▼▼▼

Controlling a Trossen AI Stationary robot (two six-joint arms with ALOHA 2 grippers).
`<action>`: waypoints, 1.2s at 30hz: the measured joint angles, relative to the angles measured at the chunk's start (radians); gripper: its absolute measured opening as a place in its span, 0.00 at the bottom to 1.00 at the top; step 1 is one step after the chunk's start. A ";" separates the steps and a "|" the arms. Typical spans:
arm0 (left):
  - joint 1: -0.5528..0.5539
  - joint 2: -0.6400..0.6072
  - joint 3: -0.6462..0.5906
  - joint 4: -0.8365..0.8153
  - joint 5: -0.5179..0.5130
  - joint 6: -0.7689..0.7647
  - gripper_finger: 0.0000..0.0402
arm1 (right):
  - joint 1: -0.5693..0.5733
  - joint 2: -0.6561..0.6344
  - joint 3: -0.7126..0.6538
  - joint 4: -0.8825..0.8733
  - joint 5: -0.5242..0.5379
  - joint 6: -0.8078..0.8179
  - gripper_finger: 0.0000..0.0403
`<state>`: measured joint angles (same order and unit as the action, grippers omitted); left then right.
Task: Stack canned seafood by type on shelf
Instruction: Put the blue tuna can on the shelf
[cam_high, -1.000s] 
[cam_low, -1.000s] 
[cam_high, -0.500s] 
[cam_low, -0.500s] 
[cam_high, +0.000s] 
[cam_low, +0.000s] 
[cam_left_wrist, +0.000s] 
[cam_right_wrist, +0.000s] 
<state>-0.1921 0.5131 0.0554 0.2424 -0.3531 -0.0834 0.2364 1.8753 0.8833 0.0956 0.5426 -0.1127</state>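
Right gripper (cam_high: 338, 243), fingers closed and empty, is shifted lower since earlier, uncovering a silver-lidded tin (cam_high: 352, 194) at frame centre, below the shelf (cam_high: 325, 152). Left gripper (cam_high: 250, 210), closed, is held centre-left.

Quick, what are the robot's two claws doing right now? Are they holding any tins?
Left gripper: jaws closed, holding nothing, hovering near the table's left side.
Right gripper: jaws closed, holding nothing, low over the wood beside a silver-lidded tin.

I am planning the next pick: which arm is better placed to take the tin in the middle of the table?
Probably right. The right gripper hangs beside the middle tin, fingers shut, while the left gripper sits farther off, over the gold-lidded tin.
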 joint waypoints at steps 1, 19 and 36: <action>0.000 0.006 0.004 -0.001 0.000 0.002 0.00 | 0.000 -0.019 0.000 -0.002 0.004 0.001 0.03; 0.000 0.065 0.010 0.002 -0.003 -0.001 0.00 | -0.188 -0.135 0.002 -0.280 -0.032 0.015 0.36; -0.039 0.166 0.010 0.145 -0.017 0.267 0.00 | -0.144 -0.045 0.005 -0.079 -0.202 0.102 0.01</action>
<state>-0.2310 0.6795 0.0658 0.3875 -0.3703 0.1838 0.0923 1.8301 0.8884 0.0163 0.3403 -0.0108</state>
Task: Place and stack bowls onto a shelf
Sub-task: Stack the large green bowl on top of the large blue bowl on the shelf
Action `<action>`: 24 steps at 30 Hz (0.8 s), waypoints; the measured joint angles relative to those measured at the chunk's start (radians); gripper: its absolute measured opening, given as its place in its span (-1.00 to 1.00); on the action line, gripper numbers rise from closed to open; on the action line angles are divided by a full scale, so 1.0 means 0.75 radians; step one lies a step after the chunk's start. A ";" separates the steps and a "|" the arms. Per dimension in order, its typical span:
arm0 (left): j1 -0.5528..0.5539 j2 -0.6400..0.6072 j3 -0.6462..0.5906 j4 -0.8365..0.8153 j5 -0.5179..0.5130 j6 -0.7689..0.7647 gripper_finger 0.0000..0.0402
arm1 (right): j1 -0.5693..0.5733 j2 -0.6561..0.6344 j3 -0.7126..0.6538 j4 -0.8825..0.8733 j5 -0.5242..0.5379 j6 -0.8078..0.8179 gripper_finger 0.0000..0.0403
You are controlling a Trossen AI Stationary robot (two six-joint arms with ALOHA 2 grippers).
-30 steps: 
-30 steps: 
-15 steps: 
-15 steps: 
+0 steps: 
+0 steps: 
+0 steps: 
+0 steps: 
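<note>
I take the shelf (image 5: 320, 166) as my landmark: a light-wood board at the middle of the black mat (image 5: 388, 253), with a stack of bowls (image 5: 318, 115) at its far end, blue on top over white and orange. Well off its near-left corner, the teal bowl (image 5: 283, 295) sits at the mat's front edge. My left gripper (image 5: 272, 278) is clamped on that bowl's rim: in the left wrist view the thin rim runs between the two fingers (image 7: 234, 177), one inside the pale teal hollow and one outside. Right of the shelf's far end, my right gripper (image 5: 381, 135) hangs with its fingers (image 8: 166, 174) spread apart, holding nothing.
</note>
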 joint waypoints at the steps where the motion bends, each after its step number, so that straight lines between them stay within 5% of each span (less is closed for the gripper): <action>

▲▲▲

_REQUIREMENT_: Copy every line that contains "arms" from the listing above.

_RESPONSE TO THIS TASK_:
Controlling a Trossen AI Stationary robot (two six-joint arms with ALOHA 2 grippers).
`<action>`: waypoints, 1.2s at 30hz: the measured joint angles, relative to the angles measured at the chunk's start (radians); gripper: its absolute measured opening as a place in its span, 0.00 at the bottom to 1.00 at the top; step 1 is one step after the chunk's start. A ";" separates the steps and a "|" the arms. Typical spans:
Action `<action>`: 24 steps at 30 Hz (0.8 s), waypoints; the measured joint angles relative to those measured at the chunk's start (radians); gripper: its absolute measured opening, given as its place in its span (-1.00 to 1.00); on the action line, gripper numbers rise from closed to open; on the action line angles are divided by a full scale, so 1.0 means 0.75 radians; step one lies a step after the chunk's start. A ";" separates the steps and a "|" the arms. Per dimension in order, its typical span:
You are controlling a Trossen AI Stationary robot (two six-joint arms with ALOHA 2 grippers).

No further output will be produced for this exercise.